Task requirements:
Select from the records below every line that has the word "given" in it.

Records from a data collection:
◆ ◆ ◆ ◆ ◆ ◆ ◆

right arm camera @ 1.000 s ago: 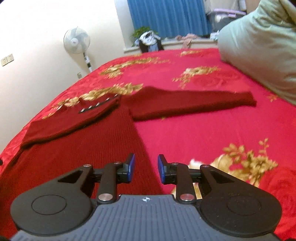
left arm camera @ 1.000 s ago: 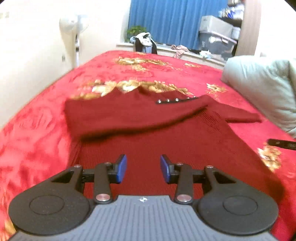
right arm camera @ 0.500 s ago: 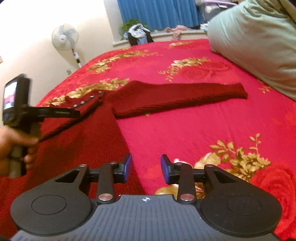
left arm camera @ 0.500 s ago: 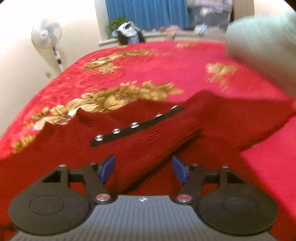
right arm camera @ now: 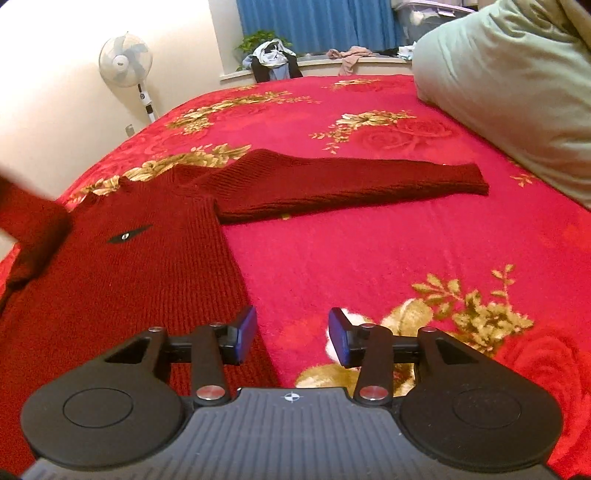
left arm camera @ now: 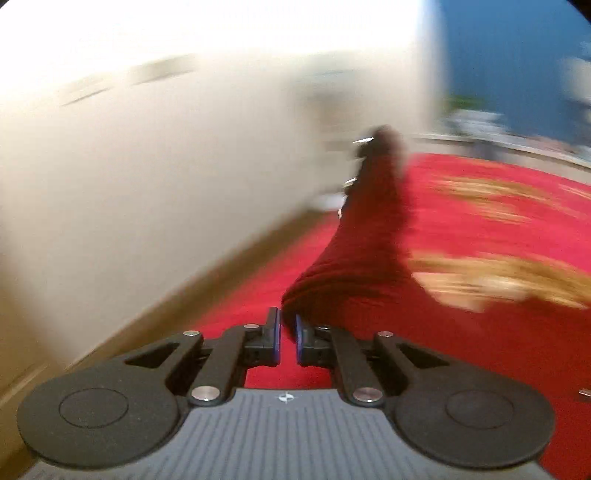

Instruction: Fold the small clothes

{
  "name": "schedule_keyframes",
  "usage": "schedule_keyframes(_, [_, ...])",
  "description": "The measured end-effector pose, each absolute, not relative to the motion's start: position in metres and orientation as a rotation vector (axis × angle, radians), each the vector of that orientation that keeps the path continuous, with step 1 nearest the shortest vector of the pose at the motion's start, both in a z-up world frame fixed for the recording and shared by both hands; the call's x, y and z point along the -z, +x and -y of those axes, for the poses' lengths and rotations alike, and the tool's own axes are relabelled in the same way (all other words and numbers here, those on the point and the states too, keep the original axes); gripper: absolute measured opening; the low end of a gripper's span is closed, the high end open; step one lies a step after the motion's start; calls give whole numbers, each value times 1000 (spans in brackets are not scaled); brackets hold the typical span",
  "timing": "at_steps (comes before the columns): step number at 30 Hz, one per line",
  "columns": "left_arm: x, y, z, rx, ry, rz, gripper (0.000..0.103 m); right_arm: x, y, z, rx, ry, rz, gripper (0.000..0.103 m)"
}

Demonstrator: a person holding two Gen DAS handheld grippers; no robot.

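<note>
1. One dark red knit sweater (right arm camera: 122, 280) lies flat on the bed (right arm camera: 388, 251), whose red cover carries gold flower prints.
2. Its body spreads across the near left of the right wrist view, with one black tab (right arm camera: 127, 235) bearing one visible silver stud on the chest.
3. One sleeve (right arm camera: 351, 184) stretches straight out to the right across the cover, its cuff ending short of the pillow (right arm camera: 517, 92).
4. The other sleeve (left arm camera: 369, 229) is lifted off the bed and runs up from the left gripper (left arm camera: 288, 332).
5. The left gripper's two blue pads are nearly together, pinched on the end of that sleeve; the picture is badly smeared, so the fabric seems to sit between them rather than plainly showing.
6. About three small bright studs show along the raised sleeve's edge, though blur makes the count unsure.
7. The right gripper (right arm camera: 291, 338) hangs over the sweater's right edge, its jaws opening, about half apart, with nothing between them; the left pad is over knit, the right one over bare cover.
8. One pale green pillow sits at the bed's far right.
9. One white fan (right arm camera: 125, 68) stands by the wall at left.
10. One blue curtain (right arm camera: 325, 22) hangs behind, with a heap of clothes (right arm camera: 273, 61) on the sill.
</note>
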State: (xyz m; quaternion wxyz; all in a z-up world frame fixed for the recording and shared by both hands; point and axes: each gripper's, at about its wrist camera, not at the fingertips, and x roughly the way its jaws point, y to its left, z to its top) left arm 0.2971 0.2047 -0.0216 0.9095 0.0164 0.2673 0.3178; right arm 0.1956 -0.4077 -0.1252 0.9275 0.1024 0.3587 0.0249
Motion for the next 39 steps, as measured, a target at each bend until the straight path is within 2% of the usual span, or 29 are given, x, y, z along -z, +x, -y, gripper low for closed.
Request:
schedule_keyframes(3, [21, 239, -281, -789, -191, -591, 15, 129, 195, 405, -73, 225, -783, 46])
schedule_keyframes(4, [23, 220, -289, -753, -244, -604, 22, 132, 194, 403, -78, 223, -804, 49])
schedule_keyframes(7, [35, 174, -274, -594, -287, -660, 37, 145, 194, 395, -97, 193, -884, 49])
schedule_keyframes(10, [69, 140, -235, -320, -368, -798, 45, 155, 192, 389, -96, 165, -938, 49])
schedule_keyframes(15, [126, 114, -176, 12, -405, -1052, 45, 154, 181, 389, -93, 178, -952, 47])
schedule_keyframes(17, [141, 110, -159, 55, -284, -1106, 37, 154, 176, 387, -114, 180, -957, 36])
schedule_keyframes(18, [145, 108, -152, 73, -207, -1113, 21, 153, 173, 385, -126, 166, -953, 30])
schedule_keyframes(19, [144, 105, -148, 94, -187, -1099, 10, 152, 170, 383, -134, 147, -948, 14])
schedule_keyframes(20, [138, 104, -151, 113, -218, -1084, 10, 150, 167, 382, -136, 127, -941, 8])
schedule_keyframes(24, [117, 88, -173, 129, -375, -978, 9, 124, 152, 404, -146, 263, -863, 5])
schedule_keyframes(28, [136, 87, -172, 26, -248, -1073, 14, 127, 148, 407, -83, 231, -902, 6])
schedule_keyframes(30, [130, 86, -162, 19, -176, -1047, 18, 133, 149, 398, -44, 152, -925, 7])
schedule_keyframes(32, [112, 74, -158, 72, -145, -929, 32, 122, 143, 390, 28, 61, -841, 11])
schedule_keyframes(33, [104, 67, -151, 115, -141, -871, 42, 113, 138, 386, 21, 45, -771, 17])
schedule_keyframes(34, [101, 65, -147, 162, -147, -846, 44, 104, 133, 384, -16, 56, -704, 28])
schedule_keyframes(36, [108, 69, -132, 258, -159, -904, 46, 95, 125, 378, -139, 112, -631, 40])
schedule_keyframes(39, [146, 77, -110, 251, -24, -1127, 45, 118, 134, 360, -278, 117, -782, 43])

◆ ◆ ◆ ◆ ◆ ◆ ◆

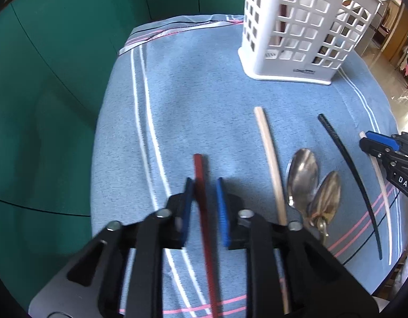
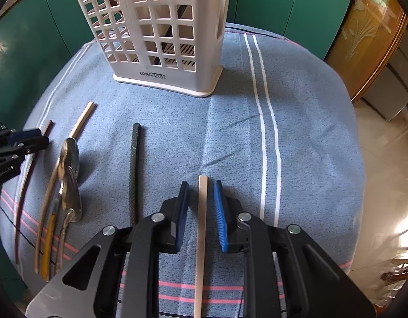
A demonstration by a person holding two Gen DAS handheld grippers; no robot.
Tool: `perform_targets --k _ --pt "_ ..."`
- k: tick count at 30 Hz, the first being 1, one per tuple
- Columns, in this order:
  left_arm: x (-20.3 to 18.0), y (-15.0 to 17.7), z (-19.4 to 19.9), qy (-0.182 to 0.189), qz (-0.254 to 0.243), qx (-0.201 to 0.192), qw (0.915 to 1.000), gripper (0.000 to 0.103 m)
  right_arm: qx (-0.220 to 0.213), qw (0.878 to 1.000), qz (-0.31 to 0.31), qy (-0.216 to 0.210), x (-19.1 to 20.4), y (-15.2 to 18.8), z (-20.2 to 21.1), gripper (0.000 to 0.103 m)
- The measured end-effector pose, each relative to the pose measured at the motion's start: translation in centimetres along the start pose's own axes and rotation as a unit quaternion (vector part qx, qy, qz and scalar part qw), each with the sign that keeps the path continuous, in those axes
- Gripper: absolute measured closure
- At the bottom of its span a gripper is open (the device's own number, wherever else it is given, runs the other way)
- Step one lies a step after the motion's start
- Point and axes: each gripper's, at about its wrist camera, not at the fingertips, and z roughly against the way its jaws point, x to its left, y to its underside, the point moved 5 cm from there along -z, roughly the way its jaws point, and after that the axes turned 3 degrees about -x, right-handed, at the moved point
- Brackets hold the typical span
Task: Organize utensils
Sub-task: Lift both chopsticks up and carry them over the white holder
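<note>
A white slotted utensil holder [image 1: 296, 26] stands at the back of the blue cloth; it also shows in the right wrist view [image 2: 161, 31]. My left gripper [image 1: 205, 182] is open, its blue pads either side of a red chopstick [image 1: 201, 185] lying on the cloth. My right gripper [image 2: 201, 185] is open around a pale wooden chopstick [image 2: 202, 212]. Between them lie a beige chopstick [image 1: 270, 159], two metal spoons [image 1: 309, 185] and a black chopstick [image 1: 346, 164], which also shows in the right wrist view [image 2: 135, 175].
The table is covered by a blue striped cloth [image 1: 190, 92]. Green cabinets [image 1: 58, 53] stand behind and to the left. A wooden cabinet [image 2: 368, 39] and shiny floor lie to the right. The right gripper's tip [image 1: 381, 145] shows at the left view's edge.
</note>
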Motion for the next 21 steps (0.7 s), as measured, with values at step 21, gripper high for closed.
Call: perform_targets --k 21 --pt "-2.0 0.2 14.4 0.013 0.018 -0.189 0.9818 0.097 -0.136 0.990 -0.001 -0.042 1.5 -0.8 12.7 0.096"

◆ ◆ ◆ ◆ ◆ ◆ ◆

Result of the exercise:
Motion for the next 39 steps, as measured, a target at each bend until the straight path is within 2% of the usual span, or 29 are given, x, y, z along -z, +x, -y, gripper low for closed.
- At the bottom of its span a gripper is open (the device's own number, wherever else it is given, runs the other way)

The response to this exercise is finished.